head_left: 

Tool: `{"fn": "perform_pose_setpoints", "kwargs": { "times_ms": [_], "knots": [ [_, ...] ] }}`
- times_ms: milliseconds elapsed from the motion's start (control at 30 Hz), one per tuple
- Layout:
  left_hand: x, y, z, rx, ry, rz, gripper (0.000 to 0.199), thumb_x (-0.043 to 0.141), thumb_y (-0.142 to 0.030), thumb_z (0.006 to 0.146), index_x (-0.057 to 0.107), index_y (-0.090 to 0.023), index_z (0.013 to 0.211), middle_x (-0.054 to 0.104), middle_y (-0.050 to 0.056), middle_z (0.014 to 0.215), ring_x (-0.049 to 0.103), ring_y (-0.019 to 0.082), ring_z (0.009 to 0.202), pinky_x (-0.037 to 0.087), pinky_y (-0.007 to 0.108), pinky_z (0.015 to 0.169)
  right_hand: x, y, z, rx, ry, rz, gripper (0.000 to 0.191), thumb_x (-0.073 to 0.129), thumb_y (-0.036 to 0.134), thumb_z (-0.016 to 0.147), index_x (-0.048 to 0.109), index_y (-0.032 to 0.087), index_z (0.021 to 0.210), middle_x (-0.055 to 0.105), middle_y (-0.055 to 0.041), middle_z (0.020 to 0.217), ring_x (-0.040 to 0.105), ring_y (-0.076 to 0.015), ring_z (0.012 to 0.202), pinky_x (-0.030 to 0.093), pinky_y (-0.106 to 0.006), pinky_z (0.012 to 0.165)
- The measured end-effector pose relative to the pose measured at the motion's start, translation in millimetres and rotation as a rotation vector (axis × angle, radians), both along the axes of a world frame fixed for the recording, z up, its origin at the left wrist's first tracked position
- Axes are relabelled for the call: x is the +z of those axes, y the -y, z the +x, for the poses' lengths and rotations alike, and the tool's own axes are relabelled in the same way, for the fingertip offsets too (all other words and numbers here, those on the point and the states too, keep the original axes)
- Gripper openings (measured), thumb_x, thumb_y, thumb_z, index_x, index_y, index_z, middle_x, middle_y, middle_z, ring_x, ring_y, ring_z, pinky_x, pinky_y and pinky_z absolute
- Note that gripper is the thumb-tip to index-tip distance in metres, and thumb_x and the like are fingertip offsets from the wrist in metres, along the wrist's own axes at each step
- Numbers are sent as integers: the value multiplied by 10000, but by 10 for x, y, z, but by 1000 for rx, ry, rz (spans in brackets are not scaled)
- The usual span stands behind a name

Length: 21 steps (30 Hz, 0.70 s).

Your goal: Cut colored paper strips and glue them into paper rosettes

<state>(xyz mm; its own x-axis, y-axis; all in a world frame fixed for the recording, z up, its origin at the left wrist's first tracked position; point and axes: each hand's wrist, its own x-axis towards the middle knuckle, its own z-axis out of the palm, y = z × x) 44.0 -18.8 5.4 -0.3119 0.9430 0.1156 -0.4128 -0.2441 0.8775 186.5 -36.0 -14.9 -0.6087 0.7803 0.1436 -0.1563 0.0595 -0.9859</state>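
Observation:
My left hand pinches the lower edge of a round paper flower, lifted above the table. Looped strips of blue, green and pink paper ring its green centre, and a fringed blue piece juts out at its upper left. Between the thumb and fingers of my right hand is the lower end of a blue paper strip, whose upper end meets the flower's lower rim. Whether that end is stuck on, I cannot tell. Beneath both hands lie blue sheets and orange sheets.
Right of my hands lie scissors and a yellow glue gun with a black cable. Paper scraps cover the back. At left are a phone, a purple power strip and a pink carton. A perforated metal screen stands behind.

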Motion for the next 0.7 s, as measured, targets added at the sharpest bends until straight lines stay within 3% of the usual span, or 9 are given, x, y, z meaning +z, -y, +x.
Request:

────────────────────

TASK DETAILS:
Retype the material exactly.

OUTPUT FOR THIS TASK:
head_left: 

Tool: `{"fn": "perform_pose_setpoints", "kwargs": { "times_ms": [_], "knots": [ [_, ...] ] }}`
- times_ms: milliseconds elapsed from the motion's start (control at 30 Hz), one per tuple
- Layout:
  left_hand: x, y, z, rx, ry, rz, gripper (0.000 to 0.199), thumb_x (-0.043 to 0.141), thumb_y (-0.142 to 0.030), thumb_z (0.006 to 0.146), index_x (-0.057 to 0.107), index_y (-0.090 to 0.023), index_z (0.013 to 0.211), middle_x (-0.054 to 0.104), middle_y (-0.050 to 0.056), middle_z (0.014 to 0.215), ring_x (-0.049 to 0.103), ring_y (-0.019 to 0.082), ring_z (0.009 to 0.202), pinky_x (-0.037 to 0.087), pinky_y (-0.007 to 0.108), pinky_z (0.015 to 0.169)
  right_hand: x, y, z, rx, ry, rz, gripper (0.000 to 0.191), thumb_x (-0.073 to 0.129), thumb_y (-0.036 to 0.134), thumb_z (-0.016 to 0.147), index_x (-0.048 to 0.109), index_y (-0.032 to 0.087), index_z (0.021 to 0.210), middle_x (-0.055 to 0.105), middle_y (-0.055 to 0.041), middle_z (0.020 to 0.217), ring_x (-0.040 to 0.105), ring_y (-0.076 to 0.015), ring_z (0.012 to 0.202), pinky_x (-0.030 to 0.093), pinky_y (-0.106 to 0.006), pinky_z (0.012 to 0.165)
- The measured end-effector pose relative to the pose measured at the motion's start, translation in millimetres and rotation as a rotation vector (axis × angle, radians), both along the axes of a world frame fixed for the recording, z up, its origin at the left wrist's first tracked position
- Axes are relabelled for the call: x is the +z of those axes, y the -y, z the +x, for the poses' lengths and rotations alike, and the tool's own axes are relabelled in the same way, for the fingertip offsets too (all other words and numbers here, those on the point and the states too, keep the original axes)
- Gripper openings (measured), thumb_x, thumb_y, thumb_z, index_x, index_y, index_z, middle_x, middle_y, middle_z, ring_x, ring_y, ring_z, pinky_x, pinky_y and pinky_z absolute
- Note that gripper is the thumb-tip to index-tip distance in metres, and thumb_x and the like are fingertip offsets from the wrist in metres, along the wrist's own axes at each step
- Numbers are sent as integers: the value multiplied by 10000, but by 10 for x, y, z, but by 1000 for rx, ry, rz (spans in brackets are not scaled)
- The usual span stands behind a name

Length: 21 steps (30 Hz, 0.70 s).

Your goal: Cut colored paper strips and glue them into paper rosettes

<state>(xyz mm; its own x-axis, y-axis; all in a world frame fixed for the recording, z up, its origin at the left wrist's first tracked position; point and axes: each hand's wrist, its own x-axis towards the middle knuckle, its own z-axis out of the palm, y = z × x) 44.0 -18.8 5.4 -0.3119 0.9430 0.1156 -0.4128 -0.2441 0.8775 186.5 -36.0 -14.9 -0.6087 0.7803 0.1436 -0.1563 0.0595 -0.9859</state>
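Observation:
My left hand pinches the lower edge of a round paper flower, lifted above the table. Looped strips of blue, green and pink paper ring its green centre, and a fringed blue piece juts out at its upper left. Between the thumb and fingers of my right hand is the lower end of a blue paper strip, whose upper end meets the flower's lower rim. Whether that end is stuck on, I cannot tell. Beneath both hands lie blue sheets and orange sheets.
Right of my hands lie scissors and a yellow glue gun with a black cable. Paper scraps cover the back. At left are a phone, a purple power strip and a pink carton. A perforated metal screen stands behind.
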
Motion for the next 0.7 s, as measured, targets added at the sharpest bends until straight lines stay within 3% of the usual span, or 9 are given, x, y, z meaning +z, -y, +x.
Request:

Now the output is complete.